For the Birds Radio Program: Martin Luther King, Jr.

Original Air Date: Jan. 15, 1988

Birds judge one another by the content of their character, not the color of their feathers.

Duration: 3′57″

Transcript

Martin Luther King Jr.’s Birthday

(Recording of a Northern Cardinal)

Although Monday is the national holiday, today is Martin Luther King Jr.’s real birthday, which naturally set me to thinking about race relations in birds. A lot of bird species don’t have different races, since flight allows them to cross barriers that would separate earthbound mammals. But as in humans, avian races do develop when populations become isolated geographically. One example of this is the Baltimore and Bullock’s Oriole. These orioles look as different as two races of humans, yet, like people, taxonomists consider them to be a single species–that is, fully capable of interbreeding. The Great Plains separated the orioles for a long time, just as oceans and mountain ranges isolated groups of people long enough to develop racial differences. When European man settled the Plains and planted shade trees, the two orioles were both able to expand their ranges, and now they meet in the middle, where they interbreed indiscriminately. That’s why both orioles were combined into a single species called the Northern Oriole.

The cardinal also has different races. The southwestern form is glowing, brilliant scarlet, compared to the more muted but equally lovely red of Minnesota and Wisconsin cardinals. Geographical isolation limits interbreeding enough to maintain these differences, although again the birds can successfully mate and produce young wherever they do meet.
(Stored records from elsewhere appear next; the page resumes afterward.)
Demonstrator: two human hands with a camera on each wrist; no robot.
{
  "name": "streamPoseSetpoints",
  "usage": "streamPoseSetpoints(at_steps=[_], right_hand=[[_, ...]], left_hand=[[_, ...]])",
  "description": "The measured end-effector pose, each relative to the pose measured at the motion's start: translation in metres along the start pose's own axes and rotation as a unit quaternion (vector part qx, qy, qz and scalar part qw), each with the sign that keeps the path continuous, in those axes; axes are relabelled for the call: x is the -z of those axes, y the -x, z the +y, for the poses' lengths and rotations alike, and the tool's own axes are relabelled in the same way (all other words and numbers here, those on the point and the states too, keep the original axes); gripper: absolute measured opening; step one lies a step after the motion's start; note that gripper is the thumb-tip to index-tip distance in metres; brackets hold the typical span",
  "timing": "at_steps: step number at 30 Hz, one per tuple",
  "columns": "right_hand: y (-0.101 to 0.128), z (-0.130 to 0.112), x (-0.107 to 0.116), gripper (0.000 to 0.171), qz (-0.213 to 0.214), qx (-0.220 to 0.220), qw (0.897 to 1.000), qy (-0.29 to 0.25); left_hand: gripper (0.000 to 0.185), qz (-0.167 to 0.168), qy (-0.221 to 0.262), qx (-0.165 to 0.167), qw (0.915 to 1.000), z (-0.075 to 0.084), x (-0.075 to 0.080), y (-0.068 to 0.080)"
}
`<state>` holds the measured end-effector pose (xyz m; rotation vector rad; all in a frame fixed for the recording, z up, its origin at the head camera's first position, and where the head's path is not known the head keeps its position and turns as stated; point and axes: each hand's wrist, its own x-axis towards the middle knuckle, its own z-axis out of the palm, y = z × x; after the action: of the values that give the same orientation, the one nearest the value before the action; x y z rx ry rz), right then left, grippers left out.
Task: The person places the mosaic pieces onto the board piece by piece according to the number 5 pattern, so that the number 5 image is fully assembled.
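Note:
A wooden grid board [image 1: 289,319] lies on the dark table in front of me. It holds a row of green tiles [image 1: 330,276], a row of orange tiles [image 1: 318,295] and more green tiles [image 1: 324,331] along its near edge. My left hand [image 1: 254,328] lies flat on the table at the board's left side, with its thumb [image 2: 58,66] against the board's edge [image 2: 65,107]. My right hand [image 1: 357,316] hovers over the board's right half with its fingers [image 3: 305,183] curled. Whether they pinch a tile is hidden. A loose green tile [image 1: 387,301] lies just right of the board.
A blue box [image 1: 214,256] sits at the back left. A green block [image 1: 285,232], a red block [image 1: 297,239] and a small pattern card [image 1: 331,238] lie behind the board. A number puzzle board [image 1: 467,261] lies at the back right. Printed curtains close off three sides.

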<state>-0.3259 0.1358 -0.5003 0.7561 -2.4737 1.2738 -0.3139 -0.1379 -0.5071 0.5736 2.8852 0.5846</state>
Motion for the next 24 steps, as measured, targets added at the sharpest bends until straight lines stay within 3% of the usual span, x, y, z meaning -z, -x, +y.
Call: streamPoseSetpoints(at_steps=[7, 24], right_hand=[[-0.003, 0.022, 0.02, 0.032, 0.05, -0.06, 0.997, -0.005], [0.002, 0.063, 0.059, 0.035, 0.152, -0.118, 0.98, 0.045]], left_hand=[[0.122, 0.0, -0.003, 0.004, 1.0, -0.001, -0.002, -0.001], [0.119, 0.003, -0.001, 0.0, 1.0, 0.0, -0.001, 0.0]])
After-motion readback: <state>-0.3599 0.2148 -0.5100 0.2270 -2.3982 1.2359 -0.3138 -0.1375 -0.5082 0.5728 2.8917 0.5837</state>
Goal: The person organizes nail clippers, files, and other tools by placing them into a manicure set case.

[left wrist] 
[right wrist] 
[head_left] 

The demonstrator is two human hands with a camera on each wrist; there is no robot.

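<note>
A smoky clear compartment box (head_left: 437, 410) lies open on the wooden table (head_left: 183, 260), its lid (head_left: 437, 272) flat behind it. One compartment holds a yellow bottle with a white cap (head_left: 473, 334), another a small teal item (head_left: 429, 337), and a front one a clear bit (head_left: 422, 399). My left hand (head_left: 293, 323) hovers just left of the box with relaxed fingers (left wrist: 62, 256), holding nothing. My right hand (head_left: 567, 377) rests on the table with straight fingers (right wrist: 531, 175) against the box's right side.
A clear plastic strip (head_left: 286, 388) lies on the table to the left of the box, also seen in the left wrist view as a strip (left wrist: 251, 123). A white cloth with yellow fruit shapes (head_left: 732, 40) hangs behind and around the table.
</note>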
At present, the International Code of Zoological Nomenclature doesn’t use the term “race”–it calls these groups of birds “subspecies,” though many ornithologists believe “race” is more clear and accurate.
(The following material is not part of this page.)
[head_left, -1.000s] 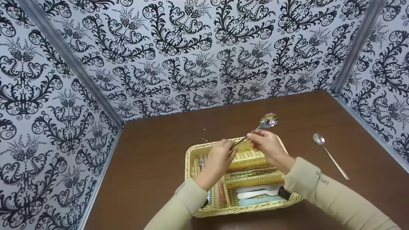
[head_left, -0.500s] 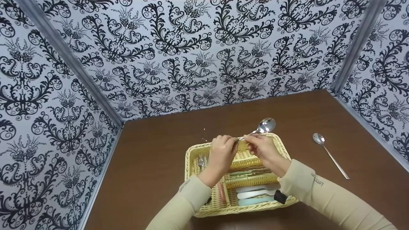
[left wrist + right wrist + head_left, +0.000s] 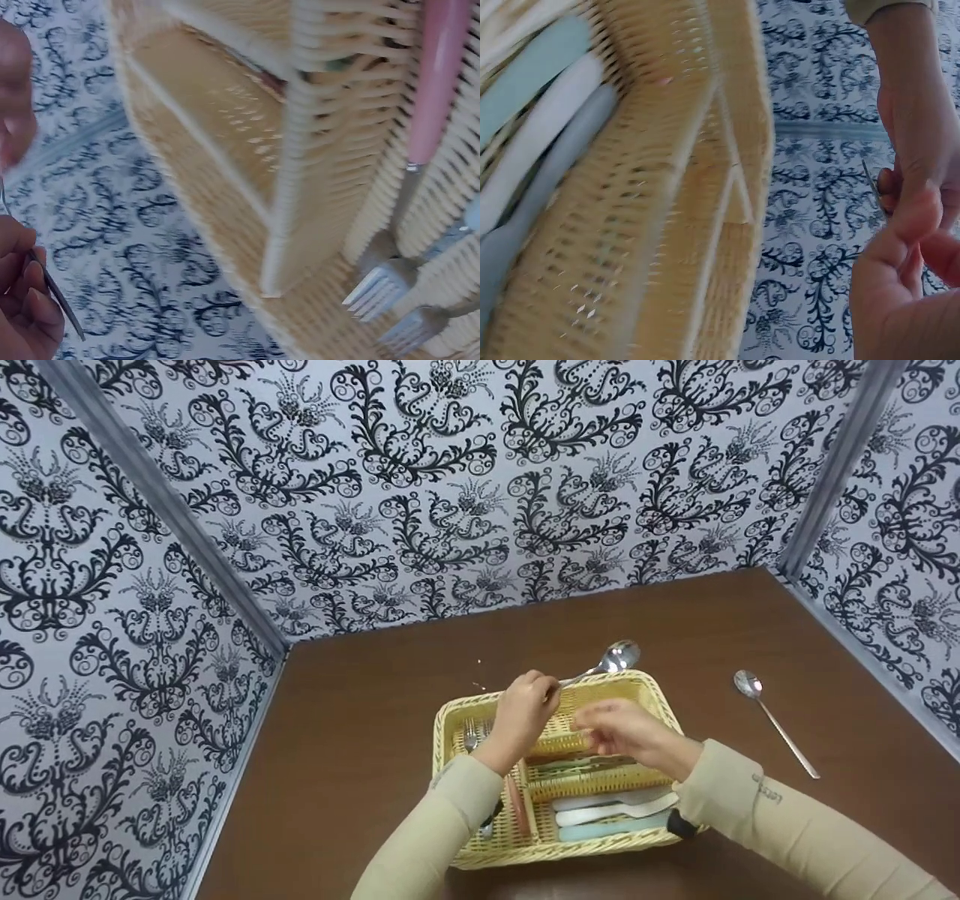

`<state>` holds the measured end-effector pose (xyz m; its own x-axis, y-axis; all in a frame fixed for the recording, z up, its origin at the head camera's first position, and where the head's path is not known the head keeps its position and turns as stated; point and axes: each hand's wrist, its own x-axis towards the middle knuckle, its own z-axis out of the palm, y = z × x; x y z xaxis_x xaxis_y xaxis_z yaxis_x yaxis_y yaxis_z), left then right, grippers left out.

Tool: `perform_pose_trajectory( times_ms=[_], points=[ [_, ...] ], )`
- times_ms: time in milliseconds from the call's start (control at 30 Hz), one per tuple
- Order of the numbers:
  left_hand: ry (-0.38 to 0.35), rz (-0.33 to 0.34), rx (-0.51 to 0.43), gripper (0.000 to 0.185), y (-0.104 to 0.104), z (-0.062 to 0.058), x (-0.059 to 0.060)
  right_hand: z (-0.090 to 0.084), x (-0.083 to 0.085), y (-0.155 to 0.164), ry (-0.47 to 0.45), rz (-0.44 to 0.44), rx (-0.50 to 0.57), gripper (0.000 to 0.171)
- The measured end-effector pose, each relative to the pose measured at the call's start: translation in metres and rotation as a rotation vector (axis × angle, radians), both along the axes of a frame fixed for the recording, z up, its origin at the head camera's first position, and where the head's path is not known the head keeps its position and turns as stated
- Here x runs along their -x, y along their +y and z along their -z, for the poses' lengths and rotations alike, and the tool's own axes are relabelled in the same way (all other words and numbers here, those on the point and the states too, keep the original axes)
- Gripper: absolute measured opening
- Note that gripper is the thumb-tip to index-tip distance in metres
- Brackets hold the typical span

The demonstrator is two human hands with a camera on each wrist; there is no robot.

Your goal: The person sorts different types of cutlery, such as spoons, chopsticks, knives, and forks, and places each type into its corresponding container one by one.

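A metal spoon (image 3: pixel 621 655) extends over the far rim of the wicker basket (image 3: pixel 442 750), bowl to the right. My left hand (image 3: pixel 529 709) grips it by the handle; the handle's end sticks out below the fingers in the left wrist view, where the hand (image 3: pixel 26 300) is at the lower left. My right hand (image 3: pixel 634 733) is apart from the spoon, over the basket's right half, with loosely bent fingers and nothing held. In the right wrist view the right hand (image 3: pixel 900 285) is in front of the left hand (image 3: pixel 922 120), hiding part of it.
Inside the divided basket lie forks (image 3: pixel 386 289), a pink-handled utensil (image 3: pixel 439 82), and white, grey and mint-green handled utensils (image 3: pixel 540 142). Another long-handled spoon (image 3: pixel 776 724) lies on the brown table (image 3: pixel 360 750) to the right. Patterned walls (image 3: pixel 420 510) enclose the table.
My right hand has let go of the spoon and drawn back toward the basket. The spoon, still in my left hand, has lowered and shifted slightly left.
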<state>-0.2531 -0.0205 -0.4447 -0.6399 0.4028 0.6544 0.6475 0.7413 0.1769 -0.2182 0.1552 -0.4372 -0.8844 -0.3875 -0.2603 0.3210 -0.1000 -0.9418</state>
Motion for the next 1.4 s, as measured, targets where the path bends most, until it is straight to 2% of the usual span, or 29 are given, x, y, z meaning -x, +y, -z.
perform_pose_trajectory(
  times_ms=[100,167,267,367,433,467,533,600,667,733,800,867,933,1033,1100,1133,1167,1267,1300,1333,1400],
  points=[
    [-0.104,-0.049,0.134,0.012,0.004,0.007,0.011,0.004,-0.001,0.008,-0.011,-0.146,-0.096,0.01],
    [-0.178,-0.11,0.288,0.013,0.011,0.009,0.017,0.004,-0.001,0.012,-0.007,-0.208,-0.12,0.01],
    [-0.288,-0.186,0.537,0.014,0.026,0.011,0.025,0.003,-0.002,0.016,0.002,-0.259,-0.122,0.009],
    [-0.327,-0.238,0.694,0.013,0.041,0.026,0.034,0.002,-0.004,0.018,0.013,-0.289,-0.138,0.01],
    [-0.258,-0.24,0.732,0.014,0.047,0.066,0.059,0.0,-0.005,0.02,0.014,-0.294,-0.155,0.011],
    [-0.258,-0.244,0.746,0.015,0.05,0.085,0.071,0.0,-0.006,0.021,0.014,-0.296,-0.159,0.011],
    [-0.201,-0.247,0.751,0.012,0.057,0.13,0.097,-0.001,-0.006,0.024,0.015,-0.296,-0.167,0.011],
    [-0.177,-0.231,0.754,0.011,0.061,0.176,0.126,-0.001,-0.007,0.027,0.014,-0.294,-0.169,0.011],
    [-0.223,-0.238,0.777,0.01,0.069,0.192,0.134,-0.002,-0.007,0.029,0.017,-0.294,-0.173,0.012],
    [-0.214,-0.234,0.773,0.009,0.074,0.201,0.138,-0.003,-0.008,0.031,0.017,-0.288,-0.184,0.014],
    [-0.201,-0.219,0.78,0.009,0.076,0.196,0.133,-0.005,-0.009,0.032,0.016,-0.284,-0.191,0.018],
    [-0.207,-0.208,0.789,0.009,0.076,0.176,0.121,-0.006,-0.01,0.033,0.013,-0.28,-0.196,0.021],
    [-0.265,-0.214,0.825,0.01,0.075,0.144,0.102,-0.008,-0.01,0.034,0.015,-0.282,-0.194,0.02],
    [-0.445,-0.251,0.898,0.014,0.075,0.089,0.074,-0.01,-0.011,0.035,0.014,-0.292,-0.186,0.015],
    [-0.413,-0.253,0.875,0.016,0.071,0.085,0.071,-0.01,-0.011,0.036,0.017,-0.307,-0.174,0.011],
    [-0.417,-0.259,0.886,0.017,0.069,0.078,0.068,-0.01,-0.011,0.037,0.021,-0.317,-0.167,0.011],
    [-0.392,-0.257,0.881,0.017,0.066,0.076,0.065,-0.01,-0.012,0.038,0.024,-0.322,-0.162,0.01],
    [-0.28,-0.247,0.86,0.017,0.059,0.079,0.062,-0.009,-0.012,0.041,0.031,-0.326,-0.153,0.01],
    [-0.304,-0.25,0.884,0.016,0.058,0.068,0.055,-0.008,-0.012,0.042,0.033,-0.322,-0.154,0.009],
    [-0.311,-0.248,0.905,0.017,0.058,0.062,0.051,-0.008,-0.011,0.043,0.034,-0.316,-0.157,0.009],
    [-0.278,-0.237,0.896,0.017,0.057,0.065,0.051,-0.007,-0.011,0.045,0.033,-0.302,-0.164,0.009]
  ],
)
Sometimes a species of birds comes in different colors for a non-racial reason. Ruffed Grouse and screech owls, for example, come in reddish brown or gray. Snow geese come in white or blue. Many hawks come in dark and light colors. A single brood of these birds can include young of both colors. This kind of color difference within a species isn’t due to geographical isolation—it’s exactly analogous to brown and blue eyes in people. In each case one or two genes control the color. Ornithologists used to call these “color phases,” but that mixed up a lot of people who erroneously thought that, say, a dark-phased Red-tailed Hawk might change into a light phase later. Now they use the term “color morph”–so you’d talk about a gray morph Ruffed Grouse or a dark-morph Rough- leg. White-throated Sparrows also have two forms–the white- striped morph and the tan-striped morph. Females of all these species select their mates indiscriminately–the quality of a male’s song and territory are far more important to her than the color of his feathers.

Martin Luther King had a dream that “One day on the red hills of Georgia the sons of former slaves and the sons of former slaveowners will be able to sit down at the table of brotherhood;” and he had a dream that his “four little children will one day live in a nation where they will not be judged by the color of their skin, but by the content of their character.” I think Martin Luther King must have liked birds.

(Recording of a cardinal)

This is Laura Erickson, and this program has been “For the Birds.”